Mayon Volcano in Legazpi, Philippine
The Perfectly Coned Mayon Volcano, Philippines.

In 1937, the Philippine government established Tagalog as the official language, yet other spoken languages continue to exist in the country, including “Cebuano, Ilokano, Hiligaynon, Kinaray-a, Kapampangan, and Bikolano.” Today, Tagalog remains one of the most widely spoken languages, with around 28 million speakers in the Philippines, and extends its popularity as the “sixth most-spoken language” in the United States.

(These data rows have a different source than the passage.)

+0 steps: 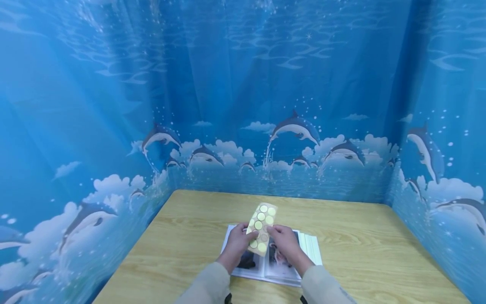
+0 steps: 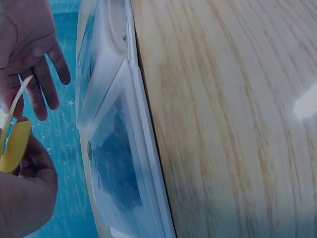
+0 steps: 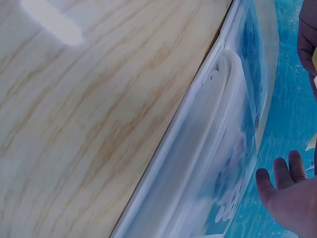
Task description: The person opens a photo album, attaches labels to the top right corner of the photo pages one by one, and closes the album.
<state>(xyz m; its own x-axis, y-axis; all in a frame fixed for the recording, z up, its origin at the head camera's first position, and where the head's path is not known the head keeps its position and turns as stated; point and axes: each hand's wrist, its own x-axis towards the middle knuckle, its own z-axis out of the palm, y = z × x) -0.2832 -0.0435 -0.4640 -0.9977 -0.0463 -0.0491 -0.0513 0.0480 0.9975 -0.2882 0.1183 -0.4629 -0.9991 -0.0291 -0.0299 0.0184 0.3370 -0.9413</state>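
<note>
A pale yellow sheet of round stickers (image 1: 262, 219) is held up, tilted, above an open photo album (image 1: 262, 273). My left hand (image 1: 236, 244) grips its lower left side, thumb across the front. My right hand (image 1: 285, 241) pinches its right edge with thumb and forefinger; the other fingers are spread straight in the right wrist view. One circle near the right thumb looks duller than the others. In the left wrist view the sheet (image 2: 16, 146) appears bent, with a pale strip curving up beside the right hand (image 2: 32, 59).
The album's clear sleeves (image 3: 218, 163) hold pictures, and its loose pages fan out on the right. It lies on a wood-grain table (image 1: 182, 236). Blue curtains (image 1: 235, 93) printed with dolphins surround the table at the back and both sides.
</note>
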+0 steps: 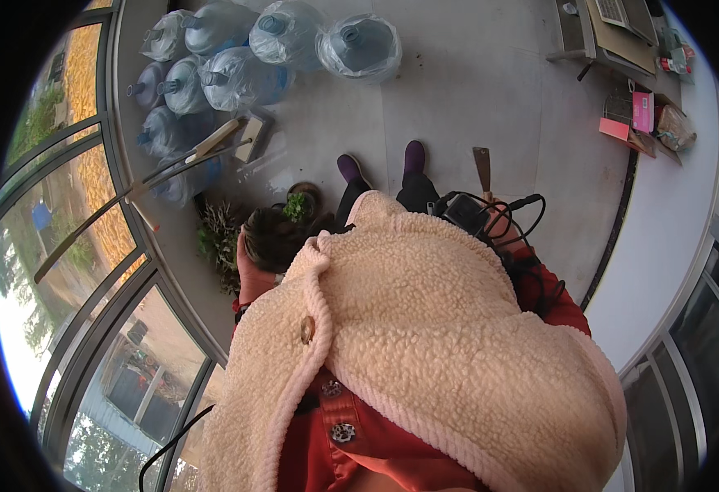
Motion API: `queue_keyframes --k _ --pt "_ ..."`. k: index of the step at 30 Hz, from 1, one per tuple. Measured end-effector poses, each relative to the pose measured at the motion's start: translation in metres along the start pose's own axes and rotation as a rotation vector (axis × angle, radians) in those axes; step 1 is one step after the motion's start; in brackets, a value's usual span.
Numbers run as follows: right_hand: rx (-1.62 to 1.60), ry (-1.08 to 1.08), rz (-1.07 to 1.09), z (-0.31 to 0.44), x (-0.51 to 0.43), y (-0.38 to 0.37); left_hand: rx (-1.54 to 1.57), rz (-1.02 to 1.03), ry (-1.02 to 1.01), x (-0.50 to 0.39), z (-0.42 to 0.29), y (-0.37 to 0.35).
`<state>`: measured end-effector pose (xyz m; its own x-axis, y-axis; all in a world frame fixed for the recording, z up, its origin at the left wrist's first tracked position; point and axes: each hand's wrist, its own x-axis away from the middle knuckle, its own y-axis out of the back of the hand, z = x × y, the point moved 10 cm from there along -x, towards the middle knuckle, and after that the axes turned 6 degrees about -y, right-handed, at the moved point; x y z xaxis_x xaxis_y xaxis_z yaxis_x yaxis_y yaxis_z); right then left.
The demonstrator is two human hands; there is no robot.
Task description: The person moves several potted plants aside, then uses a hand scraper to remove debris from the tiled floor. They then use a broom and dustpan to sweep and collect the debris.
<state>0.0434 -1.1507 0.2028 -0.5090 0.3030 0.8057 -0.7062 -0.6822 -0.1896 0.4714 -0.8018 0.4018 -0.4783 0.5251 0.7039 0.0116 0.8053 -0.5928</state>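
Observation:
On the left, my left hand is closed around a dark, rounded object, which I cannot identify for certain; the pink fleece garment hides part of it. Leafy plants stand beside that hand, and a small green potted plant is just beyond the dark object. On the right, my right hand grips the handle of a tool with a flat, rusty metal blade, pointing away from me. A black device with looped cables hangs next to that hand and partly covers it.
Several large plastic water bottles stand at the upper left. Long-handled tools lean by the window frame. A table with a laptop is at the upper right, above boxes by the white wall.

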Motion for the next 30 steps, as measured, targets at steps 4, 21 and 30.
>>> queue_keyframes --k 4,21,30 --pt "0.257 -0.004 -0.171 0.003 0.021 -0.015 -0.055 -0.296 0.069 -0.011 -0.015 0.053" --pt "-0.266 -0.186 -0.484 -0.032 0.099 -0.057 -0.1 0.151 0.205 -0.099 -0.027 -0.006" --pt "-0.369 -0.271 -0.561 -0.068 0.15 0.001 -0.203 0.255 0.242 -0.122 0.005 -0.073"
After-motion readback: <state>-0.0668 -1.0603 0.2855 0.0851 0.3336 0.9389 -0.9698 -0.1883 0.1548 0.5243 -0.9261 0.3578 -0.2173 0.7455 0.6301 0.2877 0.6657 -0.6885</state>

While researchers have observed slight differences between Filipino and Tagalog, according to Jayson Parba’s work, Empowering the Filipino Language Classroom: Towards Critical Pedagogy and Curriculum, it is quite common for native speakers to “interchangeably” use Tagalog or Filipino when describing their language (p. 154). Incorporating English is also popular in Tagalog, which has been identified as “Taglish” (p. 155). For example, saying Yes po! is a sign of respect to an elder or to any individual. It is also a highly recommended Taglish expression for non-native Tagalog speakers when recognizing the hospitable Filipino culture.

Features of Tagalog

According to the Omniglot Online Encyclopedia, Tagalog was originally transcribed with Baybayin script, but now uses the Latin alphabet. Many words from Tagalog have connections to “Spanish, English, Min Nan Chinese, Malay, Sanskrit, Arabic, Tamil, Persian, Kapampangan, and other Austronesian languages.” Without a doubt, the Spanish language has a strong presence in Tagalog. In fact, the first dictionary, book, and grammar “were created by Spanish clergymen during the 300-year Spanish occupation of the Philippines.” MustGo.com provides concrete examples of how Tagalog has roots in a variety of world languages:

Tagalog word Borrowed from
kabayo Spanish caballo “horse”
Kumusta? Spanish ¿Como está? “How are you?”
libró Spanish libro “book”
nars English “nurse”
drayber English “driver”
saráp Malay sedap “delicious”
balità Sanskrit berita “news”
bundók Kapampangan bunduk “mountain”

After marrying my uncle, my new Filipino aunt addressed herself as my Tiya, which pleased me very much. Connecting the word Tiya from Tagalogto Tía from Spanish instantly introduced me to the interconnectedness of the two languages. Parents who speak Tagalog often give their children Spanish names for reasons including “a 19th-century Spanish decree that required them to use Spanish surnames.” Parents also commonly named their child “after the saint whose feast day was on the day of their birth.”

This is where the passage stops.